Po tygodniowym maratonie nieprzerwanej pracy , wpadłam jak zwykle w wielkim pośpiechu do szpitala . Nie wiedziałam za bardzo jak się nazywam , wiec która godzina tym bardziej nie miałam pojęcia . Nie zdążyłam nawet wziąć łyka mojej przyszykowanej w biegu kawy , ani zorientować się jaka dziś data , kiedy drzwi oddziału otworzyły się i od progu usłyszałam " M , wjeżdżamy na czerwoną , ciężki pacjent "
Zmusiłam moje gardło do jakże karkołomnego zdania "yhyyyy" i ociężale ruszyłam w ich kierunku
Zbieranie wywiadu było niczym innym jak przypadkowym rzucaniem pytań , bez ładu i składu wypowiadałam zdania zakończone pytajnikiem nie bardzo nawet czekając na odpowiedzi a co dopiero jej słuchając . Usiadłam do komputera próbując się skupić ,ale tuż obok dosiadł się on
- wiesz byłem tu i.... , a wczoraj to.... , a jutro .... ,
Nie byłam w stanie podzieli c mojej uwagi między monitor a jego słowa
- jesteś zmęczona chodź na obiad -
Nie zdążyłam się zastanowić nad odpowiedzią , kiedy drzwi słynnej czerwonej znów się otworzyły i w ciągu 5 minut biała podłoga zamieniła się czerwoną kałużę.
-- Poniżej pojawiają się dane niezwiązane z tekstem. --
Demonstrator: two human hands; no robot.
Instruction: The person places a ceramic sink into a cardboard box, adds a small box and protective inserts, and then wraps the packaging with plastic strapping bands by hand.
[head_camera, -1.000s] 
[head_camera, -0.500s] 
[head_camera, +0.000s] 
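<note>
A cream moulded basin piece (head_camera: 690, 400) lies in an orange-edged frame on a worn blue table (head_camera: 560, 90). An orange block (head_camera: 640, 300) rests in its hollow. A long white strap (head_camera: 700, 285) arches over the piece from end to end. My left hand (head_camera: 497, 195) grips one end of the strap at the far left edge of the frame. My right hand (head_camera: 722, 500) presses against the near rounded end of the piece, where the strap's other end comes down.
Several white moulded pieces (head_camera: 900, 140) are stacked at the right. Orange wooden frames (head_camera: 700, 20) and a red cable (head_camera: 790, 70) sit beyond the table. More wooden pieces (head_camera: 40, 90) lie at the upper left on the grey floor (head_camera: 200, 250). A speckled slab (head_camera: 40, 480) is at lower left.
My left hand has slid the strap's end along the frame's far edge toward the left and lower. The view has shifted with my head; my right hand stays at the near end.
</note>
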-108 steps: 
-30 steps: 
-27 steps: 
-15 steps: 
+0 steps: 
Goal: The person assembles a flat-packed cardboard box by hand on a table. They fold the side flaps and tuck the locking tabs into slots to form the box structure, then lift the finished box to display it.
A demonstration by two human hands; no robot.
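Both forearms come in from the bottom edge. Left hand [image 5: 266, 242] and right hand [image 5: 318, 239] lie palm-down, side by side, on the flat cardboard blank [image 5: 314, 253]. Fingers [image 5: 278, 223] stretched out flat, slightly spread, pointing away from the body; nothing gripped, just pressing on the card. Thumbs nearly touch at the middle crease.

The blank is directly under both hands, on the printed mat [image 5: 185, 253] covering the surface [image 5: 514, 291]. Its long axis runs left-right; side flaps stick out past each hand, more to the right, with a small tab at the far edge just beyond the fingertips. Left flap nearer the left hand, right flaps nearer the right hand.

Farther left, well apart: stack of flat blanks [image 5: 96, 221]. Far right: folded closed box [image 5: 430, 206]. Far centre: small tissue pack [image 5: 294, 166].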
Ręce trzęsły mi się tak ,że nie mogłam znaleźć tętnicy , szukałam i szukałam , gdy nagle złapał mnie za dłoń i przesunął moje opuszki wprost nad pulsujące naczynie
Gdy w końcu sytuacja była w miarę opanowana , wyszłam na zaplecze , chciałam ciszy , chwili ciszy , gdy podniosłam wzrok był tuż obok , po prost stał i patrzył a ja po prostu musiałam się przytulić
''''
w drodze na obiad moje myśli były bardzo skupione na tym co dziś będzie w menu.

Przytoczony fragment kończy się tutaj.